WORK ITEM:
Which lines in the data below contain the word "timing"? Copy each of them.

[Records from a data collection]
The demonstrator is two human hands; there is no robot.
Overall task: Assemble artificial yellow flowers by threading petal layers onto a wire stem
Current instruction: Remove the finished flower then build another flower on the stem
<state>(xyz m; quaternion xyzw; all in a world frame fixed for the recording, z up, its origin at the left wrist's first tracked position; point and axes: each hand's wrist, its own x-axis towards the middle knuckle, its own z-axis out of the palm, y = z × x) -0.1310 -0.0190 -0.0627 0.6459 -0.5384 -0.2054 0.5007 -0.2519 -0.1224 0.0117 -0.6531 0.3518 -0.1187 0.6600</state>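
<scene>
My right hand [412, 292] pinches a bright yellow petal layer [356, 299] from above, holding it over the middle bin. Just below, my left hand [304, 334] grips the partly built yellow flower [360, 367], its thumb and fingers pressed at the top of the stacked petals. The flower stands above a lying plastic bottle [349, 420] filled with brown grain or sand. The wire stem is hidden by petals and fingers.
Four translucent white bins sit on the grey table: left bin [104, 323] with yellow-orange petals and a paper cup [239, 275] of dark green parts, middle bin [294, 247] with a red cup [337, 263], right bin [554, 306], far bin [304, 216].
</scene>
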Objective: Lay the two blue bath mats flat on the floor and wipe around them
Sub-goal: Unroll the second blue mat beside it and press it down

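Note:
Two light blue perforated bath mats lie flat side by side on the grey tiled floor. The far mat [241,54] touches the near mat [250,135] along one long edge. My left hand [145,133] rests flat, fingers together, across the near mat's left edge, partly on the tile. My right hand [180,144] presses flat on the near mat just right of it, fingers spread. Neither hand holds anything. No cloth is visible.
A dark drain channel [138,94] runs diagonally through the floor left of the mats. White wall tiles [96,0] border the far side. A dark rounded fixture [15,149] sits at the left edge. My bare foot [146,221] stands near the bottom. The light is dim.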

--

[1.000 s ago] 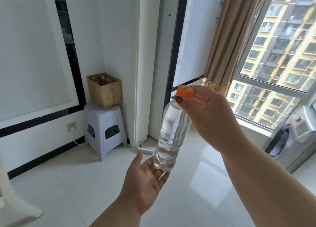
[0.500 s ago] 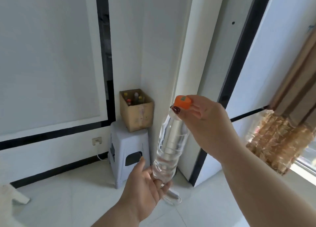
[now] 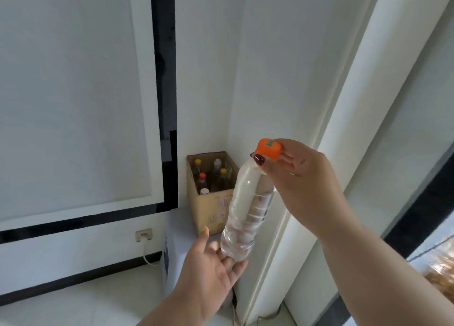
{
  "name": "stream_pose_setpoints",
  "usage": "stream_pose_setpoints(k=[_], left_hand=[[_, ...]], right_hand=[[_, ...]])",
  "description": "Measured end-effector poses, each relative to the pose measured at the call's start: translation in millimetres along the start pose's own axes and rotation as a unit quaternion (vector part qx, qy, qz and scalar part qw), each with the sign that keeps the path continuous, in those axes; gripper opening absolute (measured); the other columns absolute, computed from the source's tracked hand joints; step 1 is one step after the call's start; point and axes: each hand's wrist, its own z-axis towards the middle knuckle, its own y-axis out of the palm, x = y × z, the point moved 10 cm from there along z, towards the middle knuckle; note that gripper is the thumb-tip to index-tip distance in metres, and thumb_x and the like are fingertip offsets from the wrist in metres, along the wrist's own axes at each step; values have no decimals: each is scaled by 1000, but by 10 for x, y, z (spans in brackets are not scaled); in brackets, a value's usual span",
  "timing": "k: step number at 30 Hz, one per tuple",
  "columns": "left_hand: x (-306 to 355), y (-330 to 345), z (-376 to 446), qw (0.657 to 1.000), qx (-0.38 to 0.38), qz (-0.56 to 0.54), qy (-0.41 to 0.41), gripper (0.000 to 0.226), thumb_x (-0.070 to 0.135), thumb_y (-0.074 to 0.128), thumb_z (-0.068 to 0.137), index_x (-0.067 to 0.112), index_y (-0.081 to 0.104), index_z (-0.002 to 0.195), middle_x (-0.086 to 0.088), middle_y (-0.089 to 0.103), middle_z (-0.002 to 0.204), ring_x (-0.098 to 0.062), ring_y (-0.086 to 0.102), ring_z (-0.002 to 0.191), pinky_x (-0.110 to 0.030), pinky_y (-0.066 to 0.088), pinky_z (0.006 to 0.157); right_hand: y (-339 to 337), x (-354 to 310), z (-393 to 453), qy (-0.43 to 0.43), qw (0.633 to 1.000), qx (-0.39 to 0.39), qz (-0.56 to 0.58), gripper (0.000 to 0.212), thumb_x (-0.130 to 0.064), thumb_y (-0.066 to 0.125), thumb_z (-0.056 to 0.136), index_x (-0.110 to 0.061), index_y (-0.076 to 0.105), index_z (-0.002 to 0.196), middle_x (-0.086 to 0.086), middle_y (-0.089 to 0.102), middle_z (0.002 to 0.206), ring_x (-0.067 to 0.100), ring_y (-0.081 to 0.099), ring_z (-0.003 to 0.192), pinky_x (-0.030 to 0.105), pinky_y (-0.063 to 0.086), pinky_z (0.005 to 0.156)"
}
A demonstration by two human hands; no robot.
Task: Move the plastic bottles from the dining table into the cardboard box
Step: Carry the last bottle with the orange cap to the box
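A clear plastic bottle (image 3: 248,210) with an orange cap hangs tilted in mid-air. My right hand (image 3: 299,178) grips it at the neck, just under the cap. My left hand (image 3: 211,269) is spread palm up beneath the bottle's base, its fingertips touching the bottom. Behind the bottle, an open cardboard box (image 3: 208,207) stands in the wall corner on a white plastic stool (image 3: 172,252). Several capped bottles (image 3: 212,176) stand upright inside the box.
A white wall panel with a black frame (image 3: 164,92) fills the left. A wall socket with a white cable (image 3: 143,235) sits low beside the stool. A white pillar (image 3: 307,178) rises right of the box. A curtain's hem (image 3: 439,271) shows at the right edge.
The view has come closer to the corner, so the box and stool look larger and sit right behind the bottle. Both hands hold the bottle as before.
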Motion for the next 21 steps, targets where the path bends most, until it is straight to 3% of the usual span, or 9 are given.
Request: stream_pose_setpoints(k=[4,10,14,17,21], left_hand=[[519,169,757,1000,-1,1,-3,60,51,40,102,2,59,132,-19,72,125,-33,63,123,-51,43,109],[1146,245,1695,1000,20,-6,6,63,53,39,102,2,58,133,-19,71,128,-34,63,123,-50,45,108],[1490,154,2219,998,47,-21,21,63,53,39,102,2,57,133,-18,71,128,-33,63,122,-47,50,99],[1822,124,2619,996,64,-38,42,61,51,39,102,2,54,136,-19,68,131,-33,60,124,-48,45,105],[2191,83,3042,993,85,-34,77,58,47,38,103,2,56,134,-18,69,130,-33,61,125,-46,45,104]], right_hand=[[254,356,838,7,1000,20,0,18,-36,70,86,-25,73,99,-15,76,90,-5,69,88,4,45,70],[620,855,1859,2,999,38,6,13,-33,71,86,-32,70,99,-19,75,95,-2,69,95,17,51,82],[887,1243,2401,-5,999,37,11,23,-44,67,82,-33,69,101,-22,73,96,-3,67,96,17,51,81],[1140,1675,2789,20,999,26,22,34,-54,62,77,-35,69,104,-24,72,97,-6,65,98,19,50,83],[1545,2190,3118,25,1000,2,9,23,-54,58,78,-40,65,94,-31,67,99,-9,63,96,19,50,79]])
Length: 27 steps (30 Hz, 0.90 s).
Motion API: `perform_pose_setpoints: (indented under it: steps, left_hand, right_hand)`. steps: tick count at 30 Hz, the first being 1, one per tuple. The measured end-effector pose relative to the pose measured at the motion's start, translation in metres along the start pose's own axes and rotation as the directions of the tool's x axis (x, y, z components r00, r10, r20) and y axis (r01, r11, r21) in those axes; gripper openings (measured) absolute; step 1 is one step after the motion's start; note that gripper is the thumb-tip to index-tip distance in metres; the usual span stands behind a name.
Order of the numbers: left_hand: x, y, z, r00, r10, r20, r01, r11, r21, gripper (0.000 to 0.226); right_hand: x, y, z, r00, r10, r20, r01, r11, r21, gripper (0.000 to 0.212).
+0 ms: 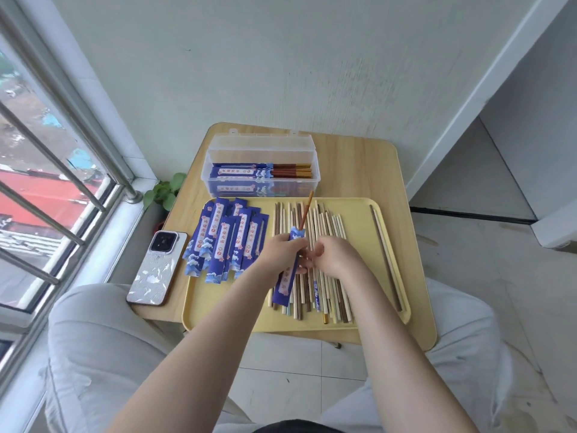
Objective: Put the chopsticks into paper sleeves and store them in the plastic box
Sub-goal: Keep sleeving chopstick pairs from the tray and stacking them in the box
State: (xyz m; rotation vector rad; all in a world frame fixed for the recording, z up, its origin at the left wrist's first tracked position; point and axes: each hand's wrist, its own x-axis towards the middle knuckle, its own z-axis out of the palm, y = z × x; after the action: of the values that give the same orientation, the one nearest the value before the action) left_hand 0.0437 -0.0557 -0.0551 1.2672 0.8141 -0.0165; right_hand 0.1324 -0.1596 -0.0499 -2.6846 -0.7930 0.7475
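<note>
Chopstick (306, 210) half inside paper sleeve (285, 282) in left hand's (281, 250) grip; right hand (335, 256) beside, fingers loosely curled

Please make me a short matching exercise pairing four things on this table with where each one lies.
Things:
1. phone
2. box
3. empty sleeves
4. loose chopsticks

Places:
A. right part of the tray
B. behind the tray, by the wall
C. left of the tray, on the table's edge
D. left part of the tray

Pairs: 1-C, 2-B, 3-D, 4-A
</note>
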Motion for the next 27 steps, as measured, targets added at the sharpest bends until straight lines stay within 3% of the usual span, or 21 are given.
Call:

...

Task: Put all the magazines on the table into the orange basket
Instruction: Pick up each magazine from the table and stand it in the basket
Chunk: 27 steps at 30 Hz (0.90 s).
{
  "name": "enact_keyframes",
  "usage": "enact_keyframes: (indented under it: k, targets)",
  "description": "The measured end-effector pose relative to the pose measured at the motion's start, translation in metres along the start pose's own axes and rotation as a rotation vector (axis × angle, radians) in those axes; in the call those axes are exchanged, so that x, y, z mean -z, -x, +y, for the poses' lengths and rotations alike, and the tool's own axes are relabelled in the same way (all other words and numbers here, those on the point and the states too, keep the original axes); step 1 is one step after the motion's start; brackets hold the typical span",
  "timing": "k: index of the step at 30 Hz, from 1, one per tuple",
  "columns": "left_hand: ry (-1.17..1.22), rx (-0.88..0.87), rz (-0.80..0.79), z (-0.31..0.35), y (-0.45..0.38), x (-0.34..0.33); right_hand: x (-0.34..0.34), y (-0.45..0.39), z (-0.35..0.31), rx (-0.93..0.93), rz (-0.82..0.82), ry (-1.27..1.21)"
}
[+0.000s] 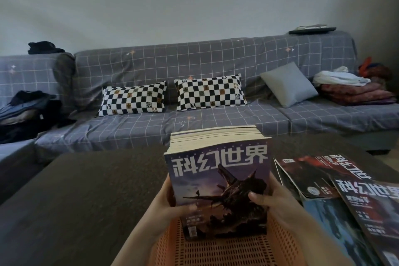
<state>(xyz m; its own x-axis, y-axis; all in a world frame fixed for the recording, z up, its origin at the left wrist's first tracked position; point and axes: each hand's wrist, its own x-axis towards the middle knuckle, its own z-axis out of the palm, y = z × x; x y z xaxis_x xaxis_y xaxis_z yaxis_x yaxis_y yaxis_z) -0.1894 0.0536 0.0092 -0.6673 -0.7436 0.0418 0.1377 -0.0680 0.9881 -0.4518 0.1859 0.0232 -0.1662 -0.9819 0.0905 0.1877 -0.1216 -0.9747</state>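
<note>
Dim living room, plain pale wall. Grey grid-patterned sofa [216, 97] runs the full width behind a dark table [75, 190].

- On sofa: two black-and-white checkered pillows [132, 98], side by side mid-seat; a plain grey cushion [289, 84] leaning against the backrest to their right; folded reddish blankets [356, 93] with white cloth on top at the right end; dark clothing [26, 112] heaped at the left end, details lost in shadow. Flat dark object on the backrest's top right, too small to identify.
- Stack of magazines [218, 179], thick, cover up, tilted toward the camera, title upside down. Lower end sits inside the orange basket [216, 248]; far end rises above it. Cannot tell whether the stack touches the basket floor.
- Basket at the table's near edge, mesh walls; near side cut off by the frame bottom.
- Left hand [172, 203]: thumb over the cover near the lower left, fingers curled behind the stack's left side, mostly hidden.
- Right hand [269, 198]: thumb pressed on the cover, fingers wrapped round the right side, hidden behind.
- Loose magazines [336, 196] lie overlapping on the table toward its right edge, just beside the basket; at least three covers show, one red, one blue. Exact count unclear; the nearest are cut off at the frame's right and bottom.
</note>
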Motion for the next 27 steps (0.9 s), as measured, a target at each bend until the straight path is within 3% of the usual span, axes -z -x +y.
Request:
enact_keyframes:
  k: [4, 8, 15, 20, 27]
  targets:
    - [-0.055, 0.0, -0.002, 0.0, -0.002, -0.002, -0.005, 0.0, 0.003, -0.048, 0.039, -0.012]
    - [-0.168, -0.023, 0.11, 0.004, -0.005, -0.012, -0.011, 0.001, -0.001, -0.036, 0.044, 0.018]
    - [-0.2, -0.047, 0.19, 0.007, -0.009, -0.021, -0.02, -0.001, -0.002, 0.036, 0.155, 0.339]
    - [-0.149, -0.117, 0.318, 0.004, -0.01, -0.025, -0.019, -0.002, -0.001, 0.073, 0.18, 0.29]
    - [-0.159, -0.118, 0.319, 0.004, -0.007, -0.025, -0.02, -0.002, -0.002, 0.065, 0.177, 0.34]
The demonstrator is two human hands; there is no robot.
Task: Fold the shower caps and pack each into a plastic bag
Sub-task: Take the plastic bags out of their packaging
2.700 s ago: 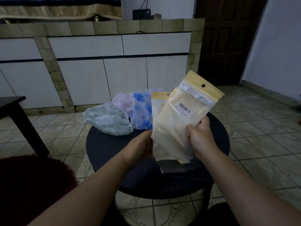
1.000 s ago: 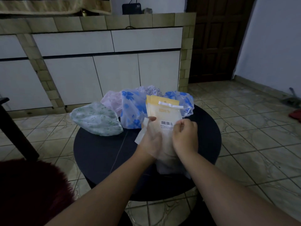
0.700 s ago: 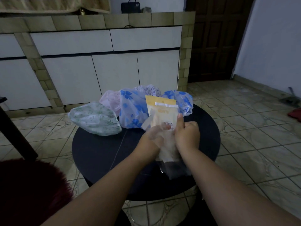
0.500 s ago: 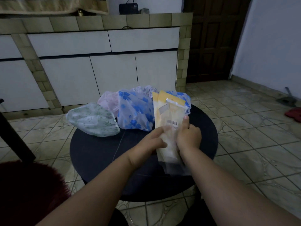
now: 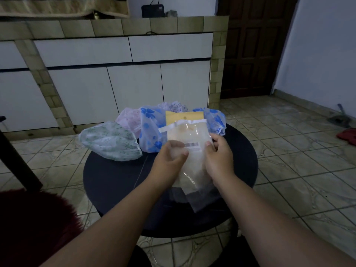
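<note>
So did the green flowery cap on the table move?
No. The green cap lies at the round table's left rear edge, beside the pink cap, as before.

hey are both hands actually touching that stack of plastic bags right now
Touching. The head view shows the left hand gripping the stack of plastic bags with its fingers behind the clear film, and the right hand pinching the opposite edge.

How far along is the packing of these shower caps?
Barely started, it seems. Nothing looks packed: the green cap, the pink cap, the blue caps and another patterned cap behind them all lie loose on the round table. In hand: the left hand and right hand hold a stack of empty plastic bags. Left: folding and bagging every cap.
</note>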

ANSWER:
  "timing": "k: step number at 30 Hz, one per tuple",
  "timing": "k: index of the step at 30 Hz, from 1, one per tuple",

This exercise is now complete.